Faeces could soon be used to power a future generation of mobile phones, scientists claim. Researchers have discovered a natural process that occurs within the bacteria found in poo, that could help improve ‘bio batteries’. It is hoped the discovery could produce energy for portable technology, such as smartphones, mobiles, tablets and laptops. The study from the University of East Anglia (UEA) in Norwich focused on how electrons cross bacterial proteins. Both human and animal waste contains bacteria, which ‘breathe’ minerals of iron - much like we breathe oxygen. An electrical charge is released as a side effect during this ‘breathing’ process. The charge is released from the cell, similar to the neutral wire in a household plug, and can then be harnessed. The scientists looked at proteins called ‘multi-haem cytochromes’ that are contained in a species of bacteria called Shewanella, found in faeces. Lead researcher Professor Julea Butt, from the university’s schools of chemistry and biological sciences, said: ‘These bacteria can generate electricity in the right environment.

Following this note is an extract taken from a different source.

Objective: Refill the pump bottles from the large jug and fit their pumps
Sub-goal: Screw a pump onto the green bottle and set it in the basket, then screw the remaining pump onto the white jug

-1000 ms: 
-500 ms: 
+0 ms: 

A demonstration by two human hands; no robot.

‘This is an exciting advance in our understanding of how some bacterial species move electrons from the inside to the outside of a cell and helps us understand their behaviour as robust electron transfer modules. ‘We hope that understanding how this natural process works will inspire the design of bespoke proteins which will underpin microbial fuel cells for sustainable energy production.’ Researchers from University College London and the Pacific Northwest National Laboratory in Richland, Washington, were also involved in the study. In July last year, scientists at the Bristol Robotics Laboratory claimed to have developed the world’s first urine-powered smartphone.
They created a way of using urine as a power source to generate electricity. While many people might turn their noses up at the energy source, the researchers said that it is the ‘ultimate waste product’ and does not rely on the erratic nature of the wind or the sun. Dr Ioannis Ieropoulos, an expert at harnessing power from unusual sources using microbial fuel cells at the University of West England, Bristol, which was also involved in the research, said: ‘No-one has harnessed power from urine so it’s an exciting discovery. ‘Using the ultimate waste product as a source of power to produce electricity is about as eco as it gets. ‘One product that we can be sure of an unending supply is our own urine. ‘By harnessing this power as urine passes through a cascade of MFCs, we have managed to charge a Samsung mobile phone. Microbial fuel cells, or MFCs, are energy converters that turn organic matter directly into electricity by utilising the metabolism of live micro-organisms. He explained that at the time, the microbial fuel power stack they developed generated enough power to enable text messaging, web browsing and a short phone call.
Dr Ieropoulos said: ‘The concept has been tested and it works - it’s now for us to develop and refine the process so that we can develop MFCs to fully charge a battery. ‘Essentially, the electricity is a by-product of the microbes’ natural life cycle, so the more they eat things like urine, the more energy they generate and for longer periods of time.’ The electricity output of MFCs is relatively small and the researchers are currently only been able to store and accumulate low levels of energy into capacitors for short charge and discharge cycles. However they claim that this is the first time that scientists have been able to directly charge the battery of a device such as a mobile phone and it should be seen as a significant breakthrough.
HOW DO BACTERIA BREATHE?
Many micro-organisms can, unlike humans, survive without oxygen. Some bacteria survive by ‘breathing rocks’ instead - especially minerals of iron. They derive their energy from the combustion of fuel molecules that have been taken into the cell’s interior. A side product of this reaction is a flow of electricity that can be directed across the bacterial outer membrane and delivered to rocks in the natural environment - or to graphite electrodes in fuel cells. This means that the bacteria can release electrical charge from inside the cell into the mineral, much like the neutral wire in a household plug. Professor Julia Butt explained: ‘Proteins conduct electricity by positioning metal centres – known as haems - to act in a similar way to stepping stones by allowing electrons to hop through an otherwise electrically insulating structure. ‘This research shows that these centres should be considered as discs that the electrons hop across.’